*** Opening of Supplied data ***
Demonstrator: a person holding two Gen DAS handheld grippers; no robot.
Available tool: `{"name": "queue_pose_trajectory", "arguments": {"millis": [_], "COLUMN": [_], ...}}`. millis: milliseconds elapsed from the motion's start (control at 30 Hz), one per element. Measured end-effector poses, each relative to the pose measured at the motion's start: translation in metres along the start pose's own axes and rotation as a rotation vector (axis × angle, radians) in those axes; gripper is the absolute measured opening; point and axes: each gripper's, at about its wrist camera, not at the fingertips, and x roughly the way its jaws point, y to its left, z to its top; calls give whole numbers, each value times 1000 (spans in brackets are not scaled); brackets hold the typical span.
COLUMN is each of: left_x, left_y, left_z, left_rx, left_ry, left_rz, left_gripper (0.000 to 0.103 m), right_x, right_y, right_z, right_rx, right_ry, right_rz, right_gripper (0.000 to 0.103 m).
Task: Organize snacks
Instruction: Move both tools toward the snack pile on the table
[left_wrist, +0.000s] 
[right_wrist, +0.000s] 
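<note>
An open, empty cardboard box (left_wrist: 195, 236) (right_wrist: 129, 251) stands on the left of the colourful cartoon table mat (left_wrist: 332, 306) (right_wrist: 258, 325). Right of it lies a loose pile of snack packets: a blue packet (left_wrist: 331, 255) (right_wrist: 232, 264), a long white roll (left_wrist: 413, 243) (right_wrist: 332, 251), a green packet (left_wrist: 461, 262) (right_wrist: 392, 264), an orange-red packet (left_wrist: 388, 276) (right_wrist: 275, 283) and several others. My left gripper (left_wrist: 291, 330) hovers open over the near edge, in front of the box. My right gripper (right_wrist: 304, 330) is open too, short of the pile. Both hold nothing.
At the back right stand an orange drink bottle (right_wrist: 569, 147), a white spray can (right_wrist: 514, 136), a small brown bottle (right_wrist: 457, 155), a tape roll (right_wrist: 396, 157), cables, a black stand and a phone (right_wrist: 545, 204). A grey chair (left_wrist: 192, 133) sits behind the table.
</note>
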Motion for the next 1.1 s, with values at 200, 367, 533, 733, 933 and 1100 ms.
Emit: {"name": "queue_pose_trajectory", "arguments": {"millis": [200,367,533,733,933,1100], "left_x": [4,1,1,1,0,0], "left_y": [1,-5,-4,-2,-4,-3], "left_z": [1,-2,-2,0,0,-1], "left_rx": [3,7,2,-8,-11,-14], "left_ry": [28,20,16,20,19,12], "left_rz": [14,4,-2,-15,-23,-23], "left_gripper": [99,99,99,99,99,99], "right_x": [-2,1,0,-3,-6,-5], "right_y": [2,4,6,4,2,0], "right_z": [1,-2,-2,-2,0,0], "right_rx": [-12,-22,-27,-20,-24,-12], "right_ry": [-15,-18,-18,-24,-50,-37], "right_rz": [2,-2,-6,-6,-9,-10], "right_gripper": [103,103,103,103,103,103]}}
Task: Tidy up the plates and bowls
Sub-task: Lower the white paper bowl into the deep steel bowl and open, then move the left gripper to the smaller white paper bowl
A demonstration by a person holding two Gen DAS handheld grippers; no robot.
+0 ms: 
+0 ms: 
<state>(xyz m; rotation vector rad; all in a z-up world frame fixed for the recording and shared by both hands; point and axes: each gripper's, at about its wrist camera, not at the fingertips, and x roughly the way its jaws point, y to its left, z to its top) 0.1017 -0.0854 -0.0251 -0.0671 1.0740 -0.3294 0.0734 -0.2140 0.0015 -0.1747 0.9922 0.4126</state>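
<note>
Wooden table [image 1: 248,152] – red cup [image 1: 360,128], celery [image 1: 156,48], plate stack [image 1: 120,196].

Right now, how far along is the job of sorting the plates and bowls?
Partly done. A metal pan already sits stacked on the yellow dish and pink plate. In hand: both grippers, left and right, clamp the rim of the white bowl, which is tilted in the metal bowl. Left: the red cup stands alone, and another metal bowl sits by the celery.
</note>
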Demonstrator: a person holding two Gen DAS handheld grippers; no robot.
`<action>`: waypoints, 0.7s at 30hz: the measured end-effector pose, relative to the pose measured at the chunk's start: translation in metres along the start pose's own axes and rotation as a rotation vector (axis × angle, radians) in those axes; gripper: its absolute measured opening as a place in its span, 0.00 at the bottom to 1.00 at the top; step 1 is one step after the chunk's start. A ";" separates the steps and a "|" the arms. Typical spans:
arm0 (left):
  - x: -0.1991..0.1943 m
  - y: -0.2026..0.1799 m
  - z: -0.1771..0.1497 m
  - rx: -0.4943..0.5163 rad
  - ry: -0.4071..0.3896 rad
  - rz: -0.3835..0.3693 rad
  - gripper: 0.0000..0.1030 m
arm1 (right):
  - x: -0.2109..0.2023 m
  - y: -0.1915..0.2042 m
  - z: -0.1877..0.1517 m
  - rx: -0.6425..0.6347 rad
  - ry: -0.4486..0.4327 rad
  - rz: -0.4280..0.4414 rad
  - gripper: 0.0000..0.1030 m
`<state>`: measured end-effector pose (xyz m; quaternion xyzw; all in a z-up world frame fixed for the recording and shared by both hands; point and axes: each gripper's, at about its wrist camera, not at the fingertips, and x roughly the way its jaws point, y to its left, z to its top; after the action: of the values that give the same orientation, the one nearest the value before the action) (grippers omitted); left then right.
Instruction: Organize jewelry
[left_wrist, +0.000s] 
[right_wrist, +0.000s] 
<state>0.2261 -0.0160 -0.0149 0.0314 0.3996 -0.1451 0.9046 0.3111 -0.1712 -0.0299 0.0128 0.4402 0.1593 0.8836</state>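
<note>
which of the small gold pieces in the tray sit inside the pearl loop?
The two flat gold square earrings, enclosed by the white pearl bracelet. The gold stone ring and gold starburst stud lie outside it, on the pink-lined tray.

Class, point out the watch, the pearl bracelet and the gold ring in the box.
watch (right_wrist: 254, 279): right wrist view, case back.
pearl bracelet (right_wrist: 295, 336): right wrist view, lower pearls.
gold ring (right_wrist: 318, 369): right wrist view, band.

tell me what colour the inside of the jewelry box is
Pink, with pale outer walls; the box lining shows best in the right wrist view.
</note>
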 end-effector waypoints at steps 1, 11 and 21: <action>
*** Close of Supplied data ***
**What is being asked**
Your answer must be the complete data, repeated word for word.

**Response to this exercise**
Demonstrator: a person holding two Gen DAS handheld grippers; no robot.
Available tool: `{"name": "queue_pose_trajectory", "arguments": {"millis": [_], "COLUMN": [_], ...}}`. millis: milliseconds elapsed from the motion's start (control at 30 Hz), one per element. Measured end-effector poses, each relative to the pose measured at the motion's start: translation in metres along the start pose's own axes and rotation as a rotation vector (axis × angle, radians) in those axes; gripper is the absolute measured opening; point and axes: each gripper's, at about its wrist camera, not at the fingertips, and x roughly the way its jaws point, y to its left, z to its top; calls give whole numbers, each value times 1000 (spans in brackets are not scaled); brackets hold the typical span.
COLUMN is each of: left_x, left_y, left_z, left_rx, left_ry, left_rz, left_gripper (0.000 to 0.103 m), right_x, right_y, right_z, right_rx, right_ry, right_rz, right_gripper (0.000 to 0.103 m).
Task: Organize snacks
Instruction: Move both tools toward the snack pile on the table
[left_wrist, +0.000s] 
[right_wrist, +0.000s] 
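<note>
An open, empty cardboard box (left_wrist: 195, 236) (right_wrist: 129, 251) stands on the left of the colourful cartoon table mat (left_wrist: 332, 306) (right_wrist: 258, 325). Right of it lies a loose pile of snack packets: a blue packet (left_wrist: 331, 255) (right_wrist: 232, 264), a long white roll (left_wrist: 413, 243) (right_wrist: 332, 251), a green packet (left_wrist: 461, 262) (right_wrist: 392, 264), an orange-red packet (left_wrist: 388, 276) (right_wrist: 275, 283) and several others. My left gripper (left_wrist: 291, 330) hovers open over the near edge, in front of the box. My right gripper (right_wrist: 304, 330) is open too, short of the pile. Both hold nothing.
At the back right stand an orange drink bottle (right_wrist: 569, 147), a white spray can (right_wrist: 514, 136), a small brown bottle (right_wrist: 457, 155), a tape roll (right_wrist: 396, 157), cables, a black stand and a phone (right_wrist: 545, 204). A grey chair (left_wrist: 192, 133) sits behind the table.
</note>
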Motion for the next 1.1 s, with values at 200, 367, 533, 733, 933 and 1100 ms.
Emit: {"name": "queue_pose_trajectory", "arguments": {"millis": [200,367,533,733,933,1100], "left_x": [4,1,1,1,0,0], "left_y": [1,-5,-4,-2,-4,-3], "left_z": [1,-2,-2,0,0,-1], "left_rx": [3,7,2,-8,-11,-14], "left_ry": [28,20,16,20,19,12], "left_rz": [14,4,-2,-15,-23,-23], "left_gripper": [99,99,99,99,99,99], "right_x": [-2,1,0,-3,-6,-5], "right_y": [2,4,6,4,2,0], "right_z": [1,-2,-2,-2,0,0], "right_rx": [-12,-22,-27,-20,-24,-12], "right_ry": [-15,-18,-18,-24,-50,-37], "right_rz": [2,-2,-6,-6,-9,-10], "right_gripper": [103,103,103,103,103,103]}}
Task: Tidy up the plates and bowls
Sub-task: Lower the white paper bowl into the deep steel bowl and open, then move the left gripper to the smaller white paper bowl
A demonstration by a person holding two Gen DAS handheld grippers; no robot.
+0 ms: 
+0 ms: 
<state>(xyz m; rotation vector rad; all in a z-up world frame fixed for the recording and shared by both hands; point and axes: each gripper's, at about its wrist camera, not at the fingertips, and x roughly the way its jaws point, y to its left, z to its top) 0.1017 -0.0854 -0.0251 -0.0671 1.0740 -0.3294 0.0734 -0.2140 0.0015 -0.1747 0.9922 0.4126</state>
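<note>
Wooden table [image 1: 248,152] – red cup [image 1: 360,128], celery [image 1: 156,48], plate stack [image 1: 120,196].

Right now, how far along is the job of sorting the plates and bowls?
Partly done. A metal pan already sits stacked on the yellow dish and pink plate. In hand: both grippers, left and right, clamp the rim of the white bowl, which is tilted in the metal bowl. Left: the red cup stands alone, and another metal bowl sits by the celery.
</note>
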Demonstrator: a person holding two Gen DAS handheld grippers; no robot.
`<action>`: waypoints, 0.7s at 30hz: the measured end-effector pose, relative to the pose measured at the chunk's start: translation in metres along the start pose's own axes and rotation as a rotation vector (axis × angle, radians) in those axes; gripper: its absolute measured opening as a place in its span, 0.00 at the bottom to 1.00 at the top; step 1 is one step after the chunk's start. A ";" separates the steps and a "|" the arms. Typical spans:
arm0 (left):
  - x: -0.1991..0.1943 m
  - y: -0.2026..0.1799 m
  - z: -0.1771..0.1497 m
  - rx: -0.4943..0.5163 rad
  - ry: -0.4071..0.3896 rad
  - rz: -0.3835..0.3693 rad
  - gripper: 0.0000..0.1030 m
arm1 (right):
  - x: -0.2109..0.2023 m
  - y: -0.1915..0.2042 m
  - z: -0.1877..0.1517 m
  - rx: -0.6425..0.6347 rad
  - ry: -0.4486..0.4327 rad
  - rz: -0.4280..0.4414 rad
  - gripper: 0.0000..0.1030 m
`<state>`: measured end-effector pose (xyz m; quaternion xyzw; all in a z-up world frame fixed for the recording and shared by both hands; point and axes: each gripper's, at about its wrist camera, not at the fingertips, and x roughly the way its jaws point, y to its left, z to its top; after the action: of the values that give the same orientation, the one nearest the value before the action) (grippers omitted); left then right.
Instruction: Organize jewelry
[left_wrist, +0.000s] 
[right_wrist, +0.000s] 
<state>0.2261 -0.0160 -0.0149 0.0314 0.3996 -0.1451 0.9046 0.3111 -0.1712 -0.0299 0.0128 0.4402 0.1593 0.8836</state>
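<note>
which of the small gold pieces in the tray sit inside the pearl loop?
The two flat gold square earrings, enclosed by the white pearl bracelet. The gold stone ring and gold starburst stud lie outside it, on the pink-lined tray.

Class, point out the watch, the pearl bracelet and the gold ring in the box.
watch (right_wrist: 254, 279): right wrist view, case back.
pearl bracelet (right_wrist: 295, 336): right wrist view, lower pearls.
gold ring (right_wrist: 318, 369): right wrist view, band.

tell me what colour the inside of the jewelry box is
Pink, with pale outer walls; the box lining shows best in the right wrist view.
</note>
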 end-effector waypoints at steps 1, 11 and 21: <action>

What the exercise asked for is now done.